The forkhead box A1/hepatocyte nuclear factor 3α (FOXA1/HNF3α), encoded by FOXA1gene located on at human chromosome 14q21.1, is the founding member of the FOXs family of pioneer or licensing transcription factors and gene regulators that are essential for the normal development of several endoderm-derived tissues 5-8. FOXAs contain a highly conserved DNA-binding domain or FOX/winged helix domain that shares extremely high homology with that of its namesake, the Drosophila homologue fkh (forkhead) 5. Essentially, FOXA1 binds to enhancer regions enriched in histone 3 lysine 4 mono- and dimethylation (H3K4me1/me2) of condensed chromatin contributing to chromatin opening to allow other transcription factors to come in close proximity to their target sites and bind to it 9. It is required for normal development of several organs notably the mammary gland and prostate, and is necessary for hormone receptor-regulated transcription in cancers of these organs. Thus, understanding the functional mechanisms of FOXA1 during development has generated great insights into its function in cancer progression5, and as a therapeutic target 10,11.
Over the past decade, the biologic role of FOXA1 has been investigated in various human cancers including the mammary 6,12,13, prostatic 8,10, hepatocellular 14, cervical 15, nasopharyngeal16,17 and colorectal 18 carcinomas, cholangiocarcinoma 19 and ductal carcinoma in situ of the breast 20 using different methodologies, although contradictory data were obtained concerning its prognostic implications and as whether it acts as an oncogene or a tumor-suppressor gene 5,18.
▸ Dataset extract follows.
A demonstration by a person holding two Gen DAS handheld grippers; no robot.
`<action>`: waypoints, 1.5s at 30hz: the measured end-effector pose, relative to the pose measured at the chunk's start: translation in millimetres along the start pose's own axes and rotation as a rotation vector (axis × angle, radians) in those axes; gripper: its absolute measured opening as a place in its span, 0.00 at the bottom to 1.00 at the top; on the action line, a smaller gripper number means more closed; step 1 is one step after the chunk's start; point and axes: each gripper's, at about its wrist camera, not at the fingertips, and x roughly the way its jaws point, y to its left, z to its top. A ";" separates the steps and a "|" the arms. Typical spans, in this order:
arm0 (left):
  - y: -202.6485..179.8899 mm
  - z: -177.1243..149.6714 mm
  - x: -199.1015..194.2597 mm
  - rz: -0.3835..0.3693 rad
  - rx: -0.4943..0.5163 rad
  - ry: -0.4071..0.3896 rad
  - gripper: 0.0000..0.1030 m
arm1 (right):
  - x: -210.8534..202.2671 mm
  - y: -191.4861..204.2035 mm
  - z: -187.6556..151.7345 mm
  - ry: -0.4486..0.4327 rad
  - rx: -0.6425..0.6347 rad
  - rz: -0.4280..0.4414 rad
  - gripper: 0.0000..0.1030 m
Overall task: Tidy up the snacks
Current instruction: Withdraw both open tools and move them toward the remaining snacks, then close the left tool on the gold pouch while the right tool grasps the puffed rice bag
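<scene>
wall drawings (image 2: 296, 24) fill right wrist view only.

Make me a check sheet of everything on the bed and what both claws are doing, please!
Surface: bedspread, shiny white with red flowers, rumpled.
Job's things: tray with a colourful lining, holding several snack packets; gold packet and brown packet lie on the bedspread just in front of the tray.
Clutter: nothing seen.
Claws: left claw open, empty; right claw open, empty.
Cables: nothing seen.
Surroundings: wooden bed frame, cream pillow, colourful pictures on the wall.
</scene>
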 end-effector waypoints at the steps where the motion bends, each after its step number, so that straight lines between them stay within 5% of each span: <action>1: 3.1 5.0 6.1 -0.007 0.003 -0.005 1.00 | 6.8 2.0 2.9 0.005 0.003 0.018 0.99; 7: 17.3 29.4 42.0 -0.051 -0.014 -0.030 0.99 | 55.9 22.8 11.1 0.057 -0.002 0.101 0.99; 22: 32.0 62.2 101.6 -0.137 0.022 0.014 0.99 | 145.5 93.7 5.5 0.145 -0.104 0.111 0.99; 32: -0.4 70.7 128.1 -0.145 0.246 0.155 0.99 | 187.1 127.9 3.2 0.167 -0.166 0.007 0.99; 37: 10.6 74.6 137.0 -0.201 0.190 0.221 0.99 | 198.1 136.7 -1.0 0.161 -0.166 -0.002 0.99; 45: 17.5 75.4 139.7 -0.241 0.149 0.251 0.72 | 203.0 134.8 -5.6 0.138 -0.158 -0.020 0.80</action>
To the best of our knowledge, few previous studies have investigated FOXA1 expression in EOC 21-23, with no certainty about the favorable versus unfavorable impact of FOXA1 expression on patients’ outcome and survival. In attempt to fill this gap, this study is addressed to assess the frequency of FOXA1 immunohistochemical (IHC) expression in EOC of different histopathologic types and to evaluate its associations with the clinico-pathological parameters in EOC including overall and disease-free survivals (OS and DFS respectively) and patient’s outcome. The possible utility of FOXA1 as a therapeutic target will be addressed.
Patients and methods
SETTING
This study was conducted at the Oncology Center Mansoura University (OCMU) and Pathology Laboratory at OCMU during the period from September 2018 to June 2020.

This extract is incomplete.